▶ _WHAT YOU NEED TO DO_: Filter the data for lines with the word "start" and copy those lines.

++++ DATA FOR ANALYSIS

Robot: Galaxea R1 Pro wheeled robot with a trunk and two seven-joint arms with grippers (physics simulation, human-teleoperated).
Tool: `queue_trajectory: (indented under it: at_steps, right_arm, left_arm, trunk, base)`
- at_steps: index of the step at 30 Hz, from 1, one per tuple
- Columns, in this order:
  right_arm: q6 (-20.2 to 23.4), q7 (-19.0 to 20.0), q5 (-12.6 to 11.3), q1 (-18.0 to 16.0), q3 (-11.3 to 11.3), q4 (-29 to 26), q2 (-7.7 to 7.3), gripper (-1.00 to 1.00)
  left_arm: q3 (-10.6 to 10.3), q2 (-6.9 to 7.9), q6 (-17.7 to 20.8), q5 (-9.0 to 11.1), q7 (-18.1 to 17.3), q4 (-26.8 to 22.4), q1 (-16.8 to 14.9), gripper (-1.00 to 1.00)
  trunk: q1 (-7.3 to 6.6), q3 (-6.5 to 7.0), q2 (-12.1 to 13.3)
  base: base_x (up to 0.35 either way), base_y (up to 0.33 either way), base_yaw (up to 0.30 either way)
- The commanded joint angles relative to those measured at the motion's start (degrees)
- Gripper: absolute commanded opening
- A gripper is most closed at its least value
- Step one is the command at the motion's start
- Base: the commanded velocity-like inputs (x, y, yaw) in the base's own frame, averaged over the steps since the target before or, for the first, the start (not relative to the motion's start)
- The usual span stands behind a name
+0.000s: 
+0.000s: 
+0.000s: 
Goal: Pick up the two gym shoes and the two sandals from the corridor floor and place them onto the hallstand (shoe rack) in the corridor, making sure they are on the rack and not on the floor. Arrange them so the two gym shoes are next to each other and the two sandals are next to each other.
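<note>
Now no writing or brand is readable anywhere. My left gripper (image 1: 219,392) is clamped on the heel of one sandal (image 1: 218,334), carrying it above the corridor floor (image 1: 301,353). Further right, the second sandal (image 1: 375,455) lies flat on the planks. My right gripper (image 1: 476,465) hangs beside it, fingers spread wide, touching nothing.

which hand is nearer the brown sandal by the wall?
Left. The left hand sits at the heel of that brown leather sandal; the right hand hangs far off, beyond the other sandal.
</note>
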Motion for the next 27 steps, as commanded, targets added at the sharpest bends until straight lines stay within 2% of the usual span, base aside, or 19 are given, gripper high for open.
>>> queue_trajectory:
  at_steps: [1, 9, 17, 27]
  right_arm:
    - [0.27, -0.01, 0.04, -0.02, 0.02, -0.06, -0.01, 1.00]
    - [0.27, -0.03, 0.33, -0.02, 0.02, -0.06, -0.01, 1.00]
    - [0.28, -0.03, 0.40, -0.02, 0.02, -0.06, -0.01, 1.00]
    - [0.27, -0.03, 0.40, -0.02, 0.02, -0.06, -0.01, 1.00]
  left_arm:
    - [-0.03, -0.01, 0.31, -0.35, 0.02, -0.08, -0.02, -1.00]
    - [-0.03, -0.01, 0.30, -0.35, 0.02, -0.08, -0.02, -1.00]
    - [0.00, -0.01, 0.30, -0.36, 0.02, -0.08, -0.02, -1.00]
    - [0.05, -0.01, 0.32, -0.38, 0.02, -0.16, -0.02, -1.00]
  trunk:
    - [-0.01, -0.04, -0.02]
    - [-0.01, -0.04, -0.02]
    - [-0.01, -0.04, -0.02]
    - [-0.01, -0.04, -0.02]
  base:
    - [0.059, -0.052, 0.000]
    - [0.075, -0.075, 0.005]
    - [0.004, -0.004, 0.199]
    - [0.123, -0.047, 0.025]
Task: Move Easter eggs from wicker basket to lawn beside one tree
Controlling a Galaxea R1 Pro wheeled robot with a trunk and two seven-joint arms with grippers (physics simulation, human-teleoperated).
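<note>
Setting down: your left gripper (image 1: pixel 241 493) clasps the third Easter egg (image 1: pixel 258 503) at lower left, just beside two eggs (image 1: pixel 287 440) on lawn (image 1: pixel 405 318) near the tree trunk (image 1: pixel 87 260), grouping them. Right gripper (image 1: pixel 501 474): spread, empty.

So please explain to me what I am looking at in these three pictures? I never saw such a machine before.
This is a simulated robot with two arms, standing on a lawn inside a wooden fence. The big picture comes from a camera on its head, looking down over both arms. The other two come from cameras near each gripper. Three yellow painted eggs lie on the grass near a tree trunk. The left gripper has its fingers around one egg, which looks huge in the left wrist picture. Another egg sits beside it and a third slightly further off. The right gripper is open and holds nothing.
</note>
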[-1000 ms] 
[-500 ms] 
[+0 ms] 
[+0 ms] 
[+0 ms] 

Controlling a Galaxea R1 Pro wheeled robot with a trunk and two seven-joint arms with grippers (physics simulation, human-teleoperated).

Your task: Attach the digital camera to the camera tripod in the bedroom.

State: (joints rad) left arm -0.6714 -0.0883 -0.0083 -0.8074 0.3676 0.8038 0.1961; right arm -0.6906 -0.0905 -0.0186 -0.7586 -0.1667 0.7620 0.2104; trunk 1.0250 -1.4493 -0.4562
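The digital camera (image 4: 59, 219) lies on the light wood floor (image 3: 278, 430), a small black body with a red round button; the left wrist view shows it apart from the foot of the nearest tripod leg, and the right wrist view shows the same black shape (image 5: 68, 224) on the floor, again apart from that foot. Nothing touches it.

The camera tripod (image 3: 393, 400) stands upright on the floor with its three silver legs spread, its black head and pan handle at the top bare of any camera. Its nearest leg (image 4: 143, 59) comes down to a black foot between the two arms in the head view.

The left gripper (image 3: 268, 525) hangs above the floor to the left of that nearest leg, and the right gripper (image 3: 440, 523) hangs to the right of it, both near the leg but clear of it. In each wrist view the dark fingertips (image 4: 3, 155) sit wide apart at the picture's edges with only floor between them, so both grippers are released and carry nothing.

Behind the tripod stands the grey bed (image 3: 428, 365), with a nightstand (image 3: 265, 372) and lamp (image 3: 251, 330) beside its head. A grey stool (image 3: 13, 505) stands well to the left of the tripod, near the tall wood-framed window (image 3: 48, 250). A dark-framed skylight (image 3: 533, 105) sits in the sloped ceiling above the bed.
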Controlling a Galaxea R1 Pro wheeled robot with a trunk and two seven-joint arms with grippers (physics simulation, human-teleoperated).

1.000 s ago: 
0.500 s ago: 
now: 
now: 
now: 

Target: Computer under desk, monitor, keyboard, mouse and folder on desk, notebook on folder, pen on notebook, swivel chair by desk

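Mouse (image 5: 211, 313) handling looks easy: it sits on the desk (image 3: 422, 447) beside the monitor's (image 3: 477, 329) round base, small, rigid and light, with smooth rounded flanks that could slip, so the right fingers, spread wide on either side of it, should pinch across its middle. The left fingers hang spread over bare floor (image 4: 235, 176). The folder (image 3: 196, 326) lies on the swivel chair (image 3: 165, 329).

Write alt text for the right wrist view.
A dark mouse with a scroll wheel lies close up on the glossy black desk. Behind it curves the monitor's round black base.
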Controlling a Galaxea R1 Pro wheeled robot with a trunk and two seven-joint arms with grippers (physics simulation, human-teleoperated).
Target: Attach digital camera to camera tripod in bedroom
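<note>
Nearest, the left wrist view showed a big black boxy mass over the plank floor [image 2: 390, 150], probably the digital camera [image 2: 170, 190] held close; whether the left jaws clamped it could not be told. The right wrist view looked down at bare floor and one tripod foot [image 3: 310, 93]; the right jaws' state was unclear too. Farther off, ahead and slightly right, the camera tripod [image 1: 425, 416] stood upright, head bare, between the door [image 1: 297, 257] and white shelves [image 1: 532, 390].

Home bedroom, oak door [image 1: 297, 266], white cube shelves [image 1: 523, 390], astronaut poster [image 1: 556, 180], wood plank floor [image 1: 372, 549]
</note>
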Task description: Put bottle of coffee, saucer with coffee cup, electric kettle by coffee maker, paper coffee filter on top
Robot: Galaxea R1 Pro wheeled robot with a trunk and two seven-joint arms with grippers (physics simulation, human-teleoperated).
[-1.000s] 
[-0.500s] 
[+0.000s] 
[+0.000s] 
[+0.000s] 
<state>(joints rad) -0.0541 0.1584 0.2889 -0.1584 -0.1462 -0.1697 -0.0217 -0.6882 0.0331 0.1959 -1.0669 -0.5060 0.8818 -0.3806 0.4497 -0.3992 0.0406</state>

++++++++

▶ _SOLUTION TO THIS TASK_:
- The commanded joint angles relative to those measured at the motion's start (degrees)
- Step one is the command at the motion's start
- Base: the commanded velocity-like inputs (x, y, yaw) in the base's own frame, averaged over the steps since the target before or, for the first, the start (not relative to the motion's start)

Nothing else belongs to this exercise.